"Turbulence" verwandelt Tegels alte Frachtkantine in einen inklusiven Kulturort
Theo Schlosser"Turbulence" verwandelt Tegels alte Frachtkantine in einen inklusiven Kulturort
Turbulence: Neuer inklusiver Kulturort im ehemaligen Flughafen Tegel eröffnet
Im ehemaligen Flughafen Berlin-Tegel hat mit Turbulence ein neuer kultureller Begegnungsort seine Pforten geöffnet. Das Kollektiv hinter dem Projekt verwandelt die ehemalige Flughafenkantine Alte Frachtkantine in einen Raum für inklusive Veranstaltungen. Den Auftakt bildete am 30. September das Event LIFTOFF mit Workshops, Live-Auftritten und einer nächtlichen Rave-Party.
Der Flughafen Tegel wurde im November 2020 geschlossen; seitdem entsteht auf dem Gelände ein nachhaltiges Innovationszentrum. Turbulence ist Teil dieser Neuausrichtung und macht aus der früheren Mitarbeiterkantine einen kulturellen Hotspot. Barrierefreiheit steht im Mittelpunkt: Der Zugang ist rollstuhlgerecht, und es gibt Unterstützung für Gäste mit Hör- oder Sehbehinderungen.

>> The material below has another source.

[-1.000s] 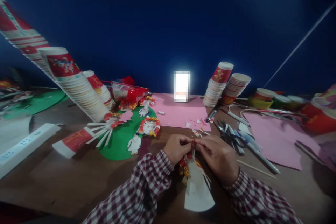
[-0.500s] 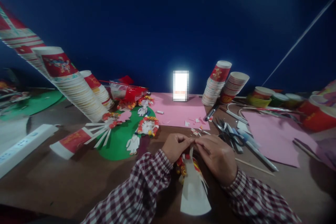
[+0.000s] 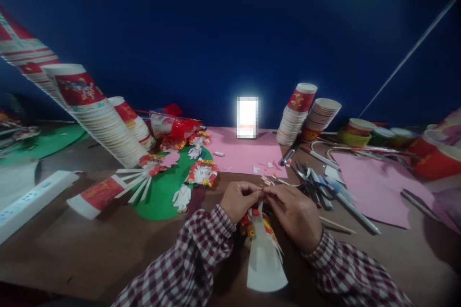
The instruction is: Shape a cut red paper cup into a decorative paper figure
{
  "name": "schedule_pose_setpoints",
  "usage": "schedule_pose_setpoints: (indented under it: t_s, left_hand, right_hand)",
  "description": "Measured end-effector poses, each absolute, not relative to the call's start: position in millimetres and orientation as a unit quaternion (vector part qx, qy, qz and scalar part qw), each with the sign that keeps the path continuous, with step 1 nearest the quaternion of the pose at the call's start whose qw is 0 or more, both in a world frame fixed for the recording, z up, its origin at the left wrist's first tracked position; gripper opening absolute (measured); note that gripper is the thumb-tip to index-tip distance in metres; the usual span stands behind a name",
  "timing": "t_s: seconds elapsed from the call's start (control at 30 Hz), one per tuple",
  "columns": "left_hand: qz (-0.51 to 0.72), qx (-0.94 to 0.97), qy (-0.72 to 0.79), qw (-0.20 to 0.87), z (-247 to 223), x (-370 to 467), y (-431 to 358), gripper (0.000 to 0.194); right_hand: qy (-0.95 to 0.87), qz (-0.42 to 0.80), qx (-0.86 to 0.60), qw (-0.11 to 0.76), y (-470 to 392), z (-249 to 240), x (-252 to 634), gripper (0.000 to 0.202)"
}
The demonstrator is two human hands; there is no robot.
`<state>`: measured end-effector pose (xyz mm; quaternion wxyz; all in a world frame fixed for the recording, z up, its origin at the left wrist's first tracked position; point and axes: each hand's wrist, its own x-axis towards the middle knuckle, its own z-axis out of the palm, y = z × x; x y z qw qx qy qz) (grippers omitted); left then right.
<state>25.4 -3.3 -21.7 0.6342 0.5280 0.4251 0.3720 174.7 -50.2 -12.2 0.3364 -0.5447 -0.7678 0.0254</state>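
Maroon-and-white checked sleeves point(image 3: 176, 261) end in cuffs point(image 3: 224, 219) that look gathered.

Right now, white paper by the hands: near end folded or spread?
Spread: the white paper fans out to a broad curved edge, no fold visible.

Paper piece point(image 3: 267, 264) between the hands point(image 3: 297, 216), cutouts point(image 3: 182, 197) on a sheet point(image 3: 154, 204) left, cup stacks point(image 3: 297, 112) behind, power strip point(image 3: 36, 201) far left
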Motion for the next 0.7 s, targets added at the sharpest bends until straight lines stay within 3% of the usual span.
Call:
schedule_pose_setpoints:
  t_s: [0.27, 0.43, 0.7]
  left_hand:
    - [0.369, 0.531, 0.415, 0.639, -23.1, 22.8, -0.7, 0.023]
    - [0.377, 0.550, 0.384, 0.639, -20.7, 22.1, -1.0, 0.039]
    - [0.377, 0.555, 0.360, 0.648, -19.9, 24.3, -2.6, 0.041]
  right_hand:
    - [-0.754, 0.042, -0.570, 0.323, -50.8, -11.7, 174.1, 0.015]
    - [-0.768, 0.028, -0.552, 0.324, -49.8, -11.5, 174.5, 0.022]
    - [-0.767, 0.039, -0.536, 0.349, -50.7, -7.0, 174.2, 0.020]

Der Club kooperiert mit der Initiative Barrierefrei Feiern, um sicherzustellen, dass alle Veranstaltungen für jeden offen sind. Ein Awareness-Team kümmert sich um Anliegen zu Diskriminierung und Barrierefreiheit. Zudem verpflichtet sich Turbulence, Künstler:innen zu buchen, die sich zu antidiskriminatorischen Werten bekennen.
Das Eröffnungs-Event LIFTOFF bot Workshops, Live-Performances und eine abendliche Rave-Party. Weitere Veranstaltungen sind in Planung – der Eintritt bleibt für bis zu 700 Besucher:innen kostenlos. Aktuelle Infos gibt es auf dem Instagram-Profil des Projekts.
Ziel ist es, einen einladenden Partyraum für alle zu schaffen, betonen die Macher:innen. Mit seinen barrierearmen Angeboten und klaren Antidiskriminierungsrichtlinien setzt Turbulence Maßstäbe für zukünftige Events. Am Standort Flughafen Tegel beginnt damit ein neues Kapitel für das ehemalige Flughafenareal.